In the midst of an already extremely tumultuous and for many US citizens, dangerous political climate, the Supreme Court has decided it will take up the legal issue of trans people’s access to bathrooms that correspond with their gender by hearing the appeal of a case involving Gavin Grimm, a 17-year-old trans boy from Virginia.
Grimm was “briefly allowed by administrators at his Gloucester high school to use the boys bathroom” after coming out, then the school board and local parents forced him to instead use a single-stall restroom in the school’s nurse’s office, which Grimm says “stigmatized him among other students.” Grimm sued the school board, and the 4th U.S. Circuit Court of Appeals ruled in his favor, on the basis that Title IX “prohibits discrimination based on sex by federally funded educational institutions.” Central to the premise of their ruling, and of several other key rulings on anti-trans discrimination, is that discrimination on the basis of gender identity constitutes discrimination based on sex.
Now, the school board is appealing that decision, and the appeal has reached the Supreme Court. Sources reporting on the decision generally offer surprise that the SCOTUS has taken it on — the Bay Area Reporter writes that “to some extent, it is unusual that the court took this case because the ruling under appeal was a preliminary one, not one on the merits. The 4th Circuit’s ruling was issued in response to a preliminary motion in Grimm’s lawsuit.”

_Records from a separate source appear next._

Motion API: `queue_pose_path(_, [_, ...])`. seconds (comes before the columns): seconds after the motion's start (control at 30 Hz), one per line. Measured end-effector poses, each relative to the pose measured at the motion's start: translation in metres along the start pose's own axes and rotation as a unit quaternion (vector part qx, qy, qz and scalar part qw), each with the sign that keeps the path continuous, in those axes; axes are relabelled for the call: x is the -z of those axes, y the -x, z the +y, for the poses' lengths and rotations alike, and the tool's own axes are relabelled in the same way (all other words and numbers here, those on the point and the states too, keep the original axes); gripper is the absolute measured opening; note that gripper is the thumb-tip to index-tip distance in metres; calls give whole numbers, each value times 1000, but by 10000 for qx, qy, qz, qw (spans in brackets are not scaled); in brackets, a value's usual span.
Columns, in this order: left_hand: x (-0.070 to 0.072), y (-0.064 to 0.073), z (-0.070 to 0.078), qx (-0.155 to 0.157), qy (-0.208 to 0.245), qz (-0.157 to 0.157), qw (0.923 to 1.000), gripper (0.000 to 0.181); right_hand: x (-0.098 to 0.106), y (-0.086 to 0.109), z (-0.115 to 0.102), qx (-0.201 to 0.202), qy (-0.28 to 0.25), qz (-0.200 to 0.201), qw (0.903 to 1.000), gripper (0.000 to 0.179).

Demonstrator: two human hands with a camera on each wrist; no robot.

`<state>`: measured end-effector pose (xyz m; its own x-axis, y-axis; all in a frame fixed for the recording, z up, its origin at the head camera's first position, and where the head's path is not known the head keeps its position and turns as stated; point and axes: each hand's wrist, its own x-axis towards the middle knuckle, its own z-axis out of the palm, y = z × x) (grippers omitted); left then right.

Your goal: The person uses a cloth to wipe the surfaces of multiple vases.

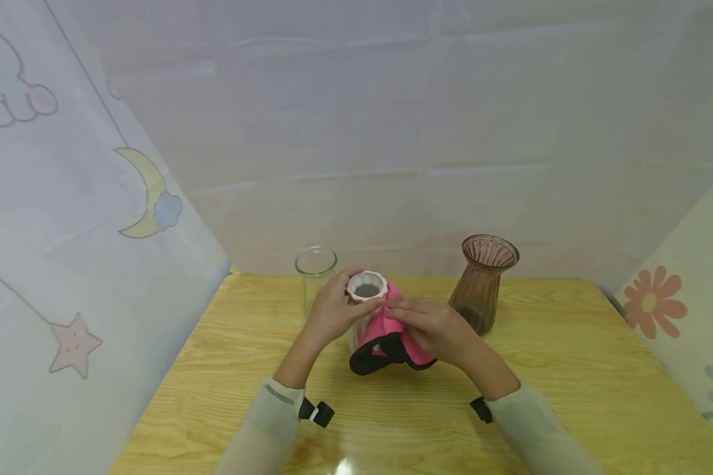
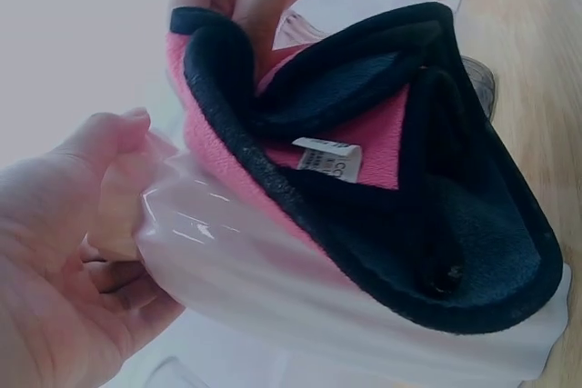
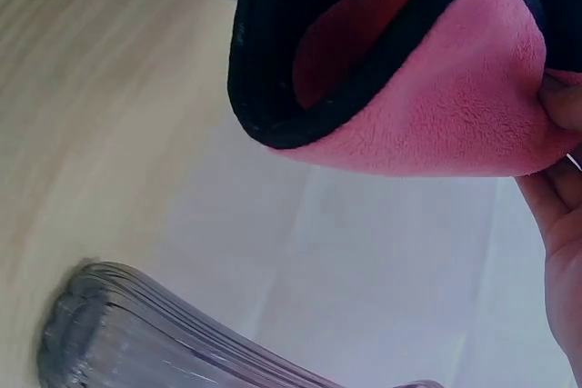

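While gripping a glossy white fluted vase (image 2: 282,265) round the neck with the left hand (image 1: 331,307), pinching a thick pink cloth with black binding (image 1: 375,330) in the right hand (image 1: 432,324). As for the vase, stands near the middle of a yellow wood-grained tabletop (image 1: 214,396), towards the far edge, with long axis close to vertical, scalloped mouth upward and base down towards the wood. Cannot tell from the head view how the base sits, being hidden behind the cloth. In the left wrist view, runs slantwise from the neck at left to a wavy base edge at lower right, by the tabletop. On the left, spread only as wide as the neck, with thumb on the near side and fingers curled round just below the rim. On the right, closed to a narrow pinch, with thumb and fingers nipping the cloth's fold beside the vase. As for the cloth, lies folded against the vase's right and near sides, drooping with black edges downward and showing a white label inside. Just beyond the left hand, note a clear glass jar (image 1: 316,285), mouth up; right of the right hand, a brown ribbed glass vase (image 1: 480,290), upright, with flared mouth upward.
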<state>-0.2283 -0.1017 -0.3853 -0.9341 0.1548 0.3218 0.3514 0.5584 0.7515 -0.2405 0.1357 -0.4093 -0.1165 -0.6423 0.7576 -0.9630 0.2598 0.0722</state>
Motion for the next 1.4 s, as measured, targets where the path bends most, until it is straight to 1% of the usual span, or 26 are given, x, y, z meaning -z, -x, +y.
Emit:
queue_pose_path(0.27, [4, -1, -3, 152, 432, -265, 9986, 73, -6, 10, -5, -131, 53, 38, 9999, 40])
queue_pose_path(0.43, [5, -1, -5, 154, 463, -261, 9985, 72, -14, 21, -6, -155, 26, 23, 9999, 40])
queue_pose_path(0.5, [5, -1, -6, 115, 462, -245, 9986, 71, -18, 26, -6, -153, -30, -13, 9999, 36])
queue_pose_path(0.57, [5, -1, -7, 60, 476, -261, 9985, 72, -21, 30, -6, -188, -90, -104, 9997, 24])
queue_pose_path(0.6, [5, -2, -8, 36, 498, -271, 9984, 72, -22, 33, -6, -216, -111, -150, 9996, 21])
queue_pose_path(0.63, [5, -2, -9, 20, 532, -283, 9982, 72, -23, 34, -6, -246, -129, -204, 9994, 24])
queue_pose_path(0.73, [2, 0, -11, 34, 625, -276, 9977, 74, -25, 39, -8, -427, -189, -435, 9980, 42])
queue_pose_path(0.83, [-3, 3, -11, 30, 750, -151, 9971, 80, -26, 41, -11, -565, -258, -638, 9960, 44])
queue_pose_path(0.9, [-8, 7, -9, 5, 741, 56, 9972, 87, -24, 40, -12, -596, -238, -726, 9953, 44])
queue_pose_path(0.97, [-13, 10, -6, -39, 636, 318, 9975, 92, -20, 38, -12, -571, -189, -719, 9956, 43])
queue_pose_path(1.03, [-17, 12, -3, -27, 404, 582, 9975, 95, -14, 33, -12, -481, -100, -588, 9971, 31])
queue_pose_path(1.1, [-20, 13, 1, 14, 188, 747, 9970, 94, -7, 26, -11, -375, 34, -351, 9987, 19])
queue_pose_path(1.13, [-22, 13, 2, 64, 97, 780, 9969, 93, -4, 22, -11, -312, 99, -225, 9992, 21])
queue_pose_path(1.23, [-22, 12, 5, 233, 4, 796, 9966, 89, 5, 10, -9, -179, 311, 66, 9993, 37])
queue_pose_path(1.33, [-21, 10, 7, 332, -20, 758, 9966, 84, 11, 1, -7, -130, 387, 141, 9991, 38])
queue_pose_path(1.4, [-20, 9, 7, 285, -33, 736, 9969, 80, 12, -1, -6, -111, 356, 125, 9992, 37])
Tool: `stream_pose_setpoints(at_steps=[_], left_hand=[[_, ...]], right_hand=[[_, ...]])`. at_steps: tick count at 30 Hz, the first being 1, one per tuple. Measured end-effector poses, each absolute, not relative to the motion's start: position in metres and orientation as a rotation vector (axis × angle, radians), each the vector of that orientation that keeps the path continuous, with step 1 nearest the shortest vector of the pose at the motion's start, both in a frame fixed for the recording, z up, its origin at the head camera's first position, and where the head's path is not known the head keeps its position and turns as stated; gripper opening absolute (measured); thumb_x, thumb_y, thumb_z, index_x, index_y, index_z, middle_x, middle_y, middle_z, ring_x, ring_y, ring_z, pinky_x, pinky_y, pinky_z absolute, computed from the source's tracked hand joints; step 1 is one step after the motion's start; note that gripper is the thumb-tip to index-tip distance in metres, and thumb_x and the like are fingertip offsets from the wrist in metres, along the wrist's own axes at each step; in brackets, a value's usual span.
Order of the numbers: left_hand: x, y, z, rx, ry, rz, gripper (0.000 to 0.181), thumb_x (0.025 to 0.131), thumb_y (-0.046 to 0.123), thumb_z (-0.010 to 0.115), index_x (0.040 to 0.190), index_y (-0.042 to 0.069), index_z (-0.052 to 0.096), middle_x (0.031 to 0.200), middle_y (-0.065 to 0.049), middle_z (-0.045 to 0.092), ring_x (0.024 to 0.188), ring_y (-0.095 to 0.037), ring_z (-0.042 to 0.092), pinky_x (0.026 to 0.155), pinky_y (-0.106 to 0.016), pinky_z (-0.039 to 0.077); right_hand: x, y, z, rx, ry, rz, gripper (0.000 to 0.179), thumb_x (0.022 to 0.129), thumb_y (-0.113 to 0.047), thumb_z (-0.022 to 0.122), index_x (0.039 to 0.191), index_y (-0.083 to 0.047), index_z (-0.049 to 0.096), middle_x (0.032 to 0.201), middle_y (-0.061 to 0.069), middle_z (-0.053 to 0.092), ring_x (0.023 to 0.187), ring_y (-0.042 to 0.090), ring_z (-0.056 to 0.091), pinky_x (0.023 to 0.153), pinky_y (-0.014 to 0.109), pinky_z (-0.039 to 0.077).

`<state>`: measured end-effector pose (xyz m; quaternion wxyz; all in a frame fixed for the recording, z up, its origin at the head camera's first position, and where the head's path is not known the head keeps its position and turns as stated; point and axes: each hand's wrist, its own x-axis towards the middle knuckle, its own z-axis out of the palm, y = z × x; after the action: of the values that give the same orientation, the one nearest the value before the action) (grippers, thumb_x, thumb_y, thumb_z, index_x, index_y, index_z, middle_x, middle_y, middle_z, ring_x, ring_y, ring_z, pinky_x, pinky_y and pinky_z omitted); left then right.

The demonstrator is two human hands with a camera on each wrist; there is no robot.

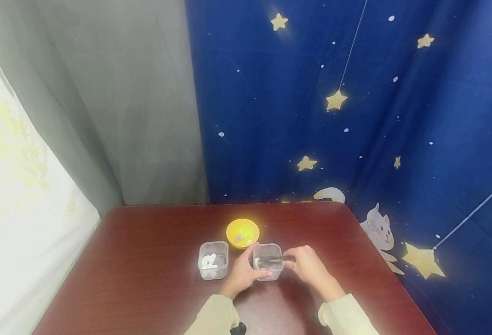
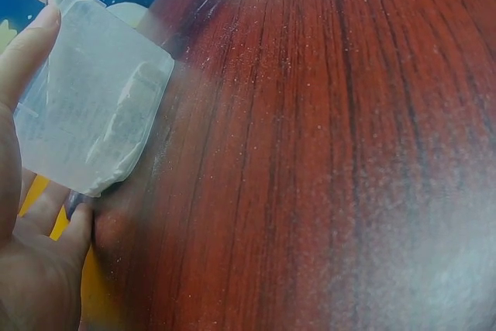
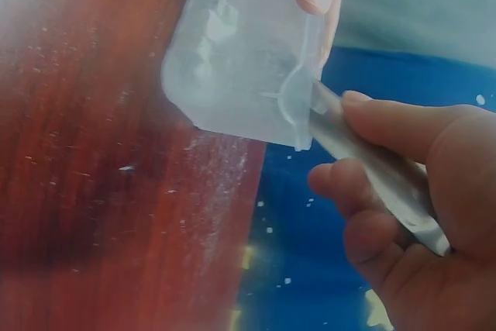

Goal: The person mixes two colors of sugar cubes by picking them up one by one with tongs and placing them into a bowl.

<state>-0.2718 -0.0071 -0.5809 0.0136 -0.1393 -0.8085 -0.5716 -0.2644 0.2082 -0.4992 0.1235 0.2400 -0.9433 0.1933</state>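
My left hand (image 1: 242,273) grips a clear plastic box (image 1: 274,251) at its side, thumb near the front and fingers behind. A pale lump (image 2: 132,114) shows through the wall of this box in the left wrist view. My right hand (image 1: 310,267), at the right of the box, pinches slim silvery metal tongs (image 3: 372,168) between thumb and fingers. Their far end reaches over the rim into the box, where the translucent wall blurs the tips. Left of my left hand stands a second clear box (image 1: 202,251) with several white pieces (image 1: 209,261) inside.
A yellow bowl (image 1: 230,236) stands just behind the two boxes, with a small pale object (image 1: 238,237) in it. All rest on a dark red wooden table (image 1: 154,270). Grey and blue star-patterned curtains (image 1: 267,116) hang beyond the table's back edge.
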Motion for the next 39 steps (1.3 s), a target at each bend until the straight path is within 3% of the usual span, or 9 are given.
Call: stream_pose_setpoints(at_steps=[12,21,26,33,39], left_hand=[[-0.273,-0.007,-0.581,-0.417,-2.536,-1.759,0.098,0.065,0.035,0.089,0.147,0.012,0.041,0.138,-0.004,0.054,0.116,-0.021,0.054,0.101,-0.046,0.039],[-0.273,-0.007,-0.583,-0.42,-2.541,-1.761,0.097,0.066,0.036,0.089,0.148,0.014,0.04,0.132,-0.004,0.057,0.105,-0.019,0.056,0.09,-0.042,0.046],[-0.274,-0.007,-0.583,-0.416,-2.534,-1.768,0.098,0.066,0.037,0.088,0.148,0.012,0.041,0.138,-0.004,0.054,0.115,-0.021,0.054,0.099,-0.047,0.041],[-0.275,-0.007,-0.583,-0.41,-2.535,-1.762,0.097,0.066,0.038,0.088,0.147,0.011,0.042,0.141,-0.005,0.052,0.124,-0.024,0.05,0.105,-0.049,0.036],[-0.273,-0.006,-0.583,-0.403,-2.538,-1.75,0.096,0.067,0.035,0.088,0.147,0.01,0.042,0.142,-0.006,0.051,0.126,-0.025,0.048,0.106,-0.049,0.034]], right_hand=[[-0.263,0.204,-0.492,0.722,-2.771,0.442,0.012,0.075,-0.013,0.082,0.084,-0.01,0.075,0.076,-0.001,0.07,0.072,0.02,0.066,0.068,0.039,0.054],[-0.26,0.212,-0.504,0.686,-2.689,0.567,0.011,0.075,-0.013,0.081,0.085,-0.011,0.076,0.078,0.0,0.072,0.076,0.02,0.068,0.071,0.039,0.054],[-0.256,0.221,-0.514,0.566,-2.62,0.733,0.014,0.074,-0.015,0.083,0.087,-0.014,0.077,0.081,-0.005,0.073,0.079,0.015,0.069,0.073,0.037,0.055],[-0.247,0.226,-0.524,0.336,-2.648,1.069,0.016,0.08,-0.017,0.08,0.095,-0.012,0.077,0.063,-0.009,0.064,0.04,0.004,0.052,0.043,0.023,0.045],[-0.244,0.229,-0.535,0.256,-2.601,1.162,0.017,0.078,-0.02,0.081,0.095,-0.015,0.078,0.053,-0.006,0.059,0.038,0.007,0.051,0.039,0.025,0.041]])
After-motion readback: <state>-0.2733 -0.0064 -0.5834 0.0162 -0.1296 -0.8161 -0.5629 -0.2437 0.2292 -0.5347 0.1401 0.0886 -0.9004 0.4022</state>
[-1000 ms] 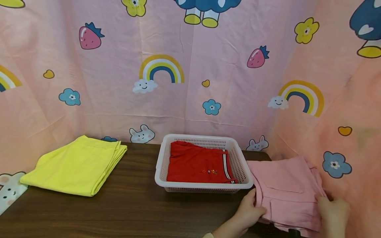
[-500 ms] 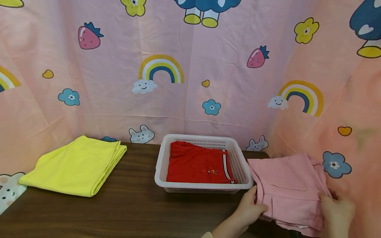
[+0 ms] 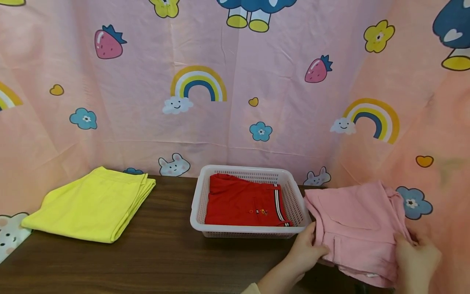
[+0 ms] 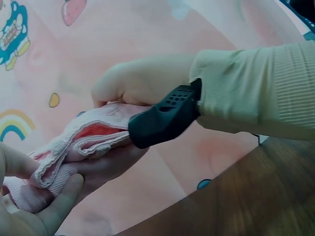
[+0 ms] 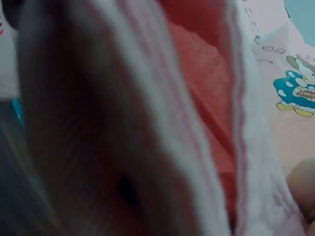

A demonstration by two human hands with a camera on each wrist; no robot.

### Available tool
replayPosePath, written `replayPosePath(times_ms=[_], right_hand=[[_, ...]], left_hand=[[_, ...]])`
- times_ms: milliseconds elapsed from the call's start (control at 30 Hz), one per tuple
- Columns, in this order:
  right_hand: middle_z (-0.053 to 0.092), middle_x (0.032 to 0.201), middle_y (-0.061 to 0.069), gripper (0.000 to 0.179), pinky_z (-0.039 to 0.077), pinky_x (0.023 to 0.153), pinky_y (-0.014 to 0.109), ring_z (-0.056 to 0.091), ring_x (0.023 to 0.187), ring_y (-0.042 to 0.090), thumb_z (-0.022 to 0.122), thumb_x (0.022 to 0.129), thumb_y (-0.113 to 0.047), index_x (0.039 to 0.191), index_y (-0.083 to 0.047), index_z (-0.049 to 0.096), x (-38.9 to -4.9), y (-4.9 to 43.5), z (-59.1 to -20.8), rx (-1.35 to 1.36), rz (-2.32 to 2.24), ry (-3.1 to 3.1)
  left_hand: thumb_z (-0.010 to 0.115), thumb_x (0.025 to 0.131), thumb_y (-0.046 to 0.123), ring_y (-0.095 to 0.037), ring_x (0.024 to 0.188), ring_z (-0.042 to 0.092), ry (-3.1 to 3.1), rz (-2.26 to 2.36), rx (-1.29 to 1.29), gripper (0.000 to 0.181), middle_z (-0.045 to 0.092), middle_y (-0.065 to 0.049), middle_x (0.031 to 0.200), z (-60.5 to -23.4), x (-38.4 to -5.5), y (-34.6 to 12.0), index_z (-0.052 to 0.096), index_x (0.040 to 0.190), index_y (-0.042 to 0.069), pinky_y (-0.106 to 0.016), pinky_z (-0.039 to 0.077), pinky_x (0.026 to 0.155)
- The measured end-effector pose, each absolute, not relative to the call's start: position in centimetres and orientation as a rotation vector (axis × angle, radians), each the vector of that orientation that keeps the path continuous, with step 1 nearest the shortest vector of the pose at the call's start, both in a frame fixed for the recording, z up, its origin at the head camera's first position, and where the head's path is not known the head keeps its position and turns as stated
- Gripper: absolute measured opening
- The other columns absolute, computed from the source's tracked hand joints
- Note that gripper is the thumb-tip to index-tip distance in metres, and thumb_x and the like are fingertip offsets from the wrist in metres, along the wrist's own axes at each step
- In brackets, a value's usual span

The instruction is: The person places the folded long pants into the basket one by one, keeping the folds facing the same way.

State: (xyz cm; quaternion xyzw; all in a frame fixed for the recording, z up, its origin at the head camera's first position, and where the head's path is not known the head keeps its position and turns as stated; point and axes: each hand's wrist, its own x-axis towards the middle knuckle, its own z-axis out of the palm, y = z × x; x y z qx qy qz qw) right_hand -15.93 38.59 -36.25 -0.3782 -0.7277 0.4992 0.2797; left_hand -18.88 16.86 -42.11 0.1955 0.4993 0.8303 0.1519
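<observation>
**Pink garment clamped between two hands at the tabletop's 4 o'clock side**

Directions are from the head view, 12 o'clock toward the backdrop. The folded pink garment (image 3: 356, 228) is located between 3 and 4 o'clock from the basket. Both hands are clamped on it, well apart from each other. The left hand (image 3: 306, 247) grips its edge at about 8 o'clock, thumb on top; the right hand (image 3: 416, 255) grips it at about 4 o'clock. The left wrist view shows several layers in the fold, with a coral-red inside. The right wrist view is mostly filled by blurred cloth. Contact between garment and tabletop cannot be told.

The left hand lies just beside the near right corner of the white basket (image 3: 249, 230); contact there cannot be told. Inside the basket lies a red garment (image 3: 235, 204), folded, with a black-and-white striped band at its 3 o'clock end. A folded yellow garment (image 3: 92, 204) lies at 9 o'clock, well apart from the basket. All stands over a dark wood-grain tabletop (image 3: 165, 261). A black device (image 4: 165, 118) sits at the right wrist, beside a cream sleeve (image 4: 246, 93). The pink backdrop (image 3: 209, 130) carries rainbows, strawberries and flowers.
</observation>
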Motion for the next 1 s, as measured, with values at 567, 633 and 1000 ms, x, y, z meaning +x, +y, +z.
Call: replayPosePath(times_ms=[567, 633, 1000], right_hand=[[0.051, 0.080, -0.021, 0.038, 0.038, 0.065, 0.012, 0.046, 0.074, 0.000, 0.061, 0.090, -0.013, 0.127, -0.004, 0.062, -16.1, 36.0, -35.7, -0.876, 1.242, -1.796], [0.052, 0.081, -0.019, 0.037, 0.038, 0.064, 0.011, 0.046, 0.076, 0.002, 0.061, 0.090, -0.011, 0.126, -0.004, 0.063, -16.2, 35.6, -35.7, -0.846, 1.276, -1.751], [0.055, 0.085, -0.017, 0.032, 0.040, 0.065, 0.008, 0.051, 0.076, -0.001, 0.063, 0.090, -0.006, 0.121, 0.000, 0.065, -17.4, 32.8, -36.0, -0.688, 1.220, -1.798]], left_hand=[[0.056, 0.078, -0.014, -0.014, 0.094, 0.060, 1.479, 2.364, 0.682, 0.064, 0.063, -0.004, 0.110, -40.6, -19.6, 14.4, 0.046, 0.138, 0.009, -0.028, 0.051, 0.081], [0.057, 0.079, -0.014, -0.013, 0.095, 0.059, 1.496, 2.360, 0.709, 0.063, 0.063, -0.004, 0.110, -40.3, -19.6, 14.0, 0.047, 0.137, 0.008, -0.026, 0.051, 0.080], [0.060, 0.080, -0.010, -0.021, 0.099, 0.060, 1.423, 2.387, 0.591, 0.068, 0.060, -0.014, 0.115, -40.0, -20.7, 11.2, 0.035, 0.142, 0.000, -0.032, 0.052, 0.081]])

It’s momentous anytime an issue hotly contested in a number of state courts, like marriage equality or bathroom bills, reaches the Supreme Court. On the one hand, it represents the opportunity for a ruling that could echo and empower previous trans-affirming rulings; on the other, there’s the risk that it could overturn them and create a national legal precedent that sets the work activists have been doing to keep trans people safe by years.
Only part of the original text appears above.